Task item: Restate the listing in full, keeping every word as it is.

──────────

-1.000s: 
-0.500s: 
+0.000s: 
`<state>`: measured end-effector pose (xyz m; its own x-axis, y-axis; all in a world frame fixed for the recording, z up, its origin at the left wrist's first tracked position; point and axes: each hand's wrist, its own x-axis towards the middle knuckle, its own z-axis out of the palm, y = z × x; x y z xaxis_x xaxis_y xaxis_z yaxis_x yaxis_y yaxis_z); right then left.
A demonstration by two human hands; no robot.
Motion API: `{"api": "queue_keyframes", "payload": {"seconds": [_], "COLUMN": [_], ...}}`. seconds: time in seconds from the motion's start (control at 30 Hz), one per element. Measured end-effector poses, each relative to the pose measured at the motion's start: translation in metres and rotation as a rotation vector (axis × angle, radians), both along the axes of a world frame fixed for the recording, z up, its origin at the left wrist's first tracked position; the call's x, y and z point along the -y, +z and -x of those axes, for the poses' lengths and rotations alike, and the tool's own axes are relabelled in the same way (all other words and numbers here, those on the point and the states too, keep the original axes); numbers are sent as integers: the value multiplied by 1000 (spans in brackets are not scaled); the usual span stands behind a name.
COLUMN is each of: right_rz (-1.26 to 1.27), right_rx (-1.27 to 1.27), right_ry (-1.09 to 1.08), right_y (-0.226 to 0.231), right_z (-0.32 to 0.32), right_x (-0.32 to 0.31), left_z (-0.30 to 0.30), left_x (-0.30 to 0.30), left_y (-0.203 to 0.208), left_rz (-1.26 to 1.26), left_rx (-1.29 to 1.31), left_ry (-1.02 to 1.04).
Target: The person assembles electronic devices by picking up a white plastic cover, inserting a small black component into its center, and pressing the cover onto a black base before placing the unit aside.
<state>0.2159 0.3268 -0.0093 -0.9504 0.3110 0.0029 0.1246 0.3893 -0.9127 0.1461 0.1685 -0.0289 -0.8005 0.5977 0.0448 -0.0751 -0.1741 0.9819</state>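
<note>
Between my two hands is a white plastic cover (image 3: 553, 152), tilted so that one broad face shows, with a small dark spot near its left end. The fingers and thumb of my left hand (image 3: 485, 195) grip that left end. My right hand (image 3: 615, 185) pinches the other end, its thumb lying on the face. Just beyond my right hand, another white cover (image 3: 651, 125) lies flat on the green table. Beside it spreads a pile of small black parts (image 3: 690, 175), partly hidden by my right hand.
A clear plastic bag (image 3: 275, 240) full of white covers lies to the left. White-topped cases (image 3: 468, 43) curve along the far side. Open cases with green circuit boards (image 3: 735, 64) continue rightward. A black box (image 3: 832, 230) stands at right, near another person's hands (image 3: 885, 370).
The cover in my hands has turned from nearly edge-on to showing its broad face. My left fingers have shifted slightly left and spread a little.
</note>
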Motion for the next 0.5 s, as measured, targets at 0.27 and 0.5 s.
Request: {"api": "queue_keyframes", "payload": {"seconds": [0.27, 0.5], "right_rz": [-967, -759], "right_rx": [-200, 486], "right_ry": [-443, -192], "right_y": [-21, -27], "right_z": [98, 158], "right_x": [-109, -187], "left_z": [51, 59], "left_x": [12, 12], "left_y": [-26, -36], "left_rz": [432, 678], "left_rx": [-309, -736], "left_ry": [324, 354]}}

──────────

Answer for this exercise:
-1.000s: 
-0.500s: 
+0.000s: 
`<state>`: measured end-effector pose (xyz m; its own x-axis, y-axis; all in a world frame fixed for the recording, z up, its origin at the left wrist's first tracked position; point and axes: each hand's wrist, its own x-axis towards the middle knuckle, its own z-axis out of the palm, y = z × x; x y z xaxis_x xaxis_y xaxis_z yaxis_x yaxis_y yaxis_z); right then left.
A demonstration by two human hands; no robot.
Motion API: `{"api": "queue_keyframes", "payload": {"seconds": [_], "COLUMN": [_], ...}}`. seconds: time in seconds from the motion's start (control at 30 Hz), one per element. Measured end-effector poses, each relative to the pose measured at the motion's start: translation in metres and rotation as a rotation vector (axis × angle, radians), both along the axes of a world frame fixed for the recording, z up, its origin at the left wrist's first tracked position; the call's x, y and z point along the -y, +z and -x of those axes, for the poses' lengths and rotations alike, and the tool's own axes are relabelled in the same way (all other words and numbers here, those on the point and the states too, keep the original axes); numbers are sent as integers: the value multiplied by 1000 (spans in brackets are not scaled); the usual span stands behind a name.
COLUMN is each of: right_rz (-1.26 to 1.27), right_rx (-1.27 to 1.27), right_ry (-1.09 to 1.08), right_y (-0.226 to 0.231), right_z (-0.32 to 0.32), right_x (-0.32 to 0.31), left_z (-0.30 to 0.30), left_x (-0.30 to 0.30), left_y (-0.203 to 0.208), left_rz (-1.26 to 1.26), left_rx (-1.29 to 1.31), left_ry (-1.02 to 1.04).
Target: The person assembles electronic devices by picking up a white plastic cover, inserting a small black component into its center, and pressing the cover onto a black base before placing the unit aside.
<state>0.2159 0.3268 -0.0093 -0.9504 0.3110 0.0029 0.1246 0.3893 -0.9127 0.1461 0.1685 -0.0289 -0.8005 0.5977 0.0448 -0.0751 -0.1741 0.9819</state>
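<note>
Between my two hands is a white plastic cover (image 3: 553, 152), tilted so that one broad face shows, with a small dark spot near its left end. The fingers and thumb of my left hand (image 3: 485, 195) grip that left end. My right hand (image 3: 615, 185) pinches the other end, its thumb lying on the face. Just beyond my right hand, another white cover (image 3: 651, 125) lies flat on the green table. Beside it spreads a pile of small black parts (image 3: 690, 175), partly hidden by my right hand.
A clear plastic bag (image 3: 275, 240) full of white covers lies to the left. White-topped cases (image 3: 468, 43) curve along the far side. Open cases with green circuit boards (image 3: 735, 64) continue rightward. A black box (image 3: 832, 230) stands at right, near another person's hands (image 3: 885, 370).
The cover in my hands has turned from nearly edge-on to showing its broad face. My left fingers have shifted slightly left and spread a little.
</note>
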Motion for the next 0.5 s, as measured, targets at 0.27 and 0.5 s.
Request: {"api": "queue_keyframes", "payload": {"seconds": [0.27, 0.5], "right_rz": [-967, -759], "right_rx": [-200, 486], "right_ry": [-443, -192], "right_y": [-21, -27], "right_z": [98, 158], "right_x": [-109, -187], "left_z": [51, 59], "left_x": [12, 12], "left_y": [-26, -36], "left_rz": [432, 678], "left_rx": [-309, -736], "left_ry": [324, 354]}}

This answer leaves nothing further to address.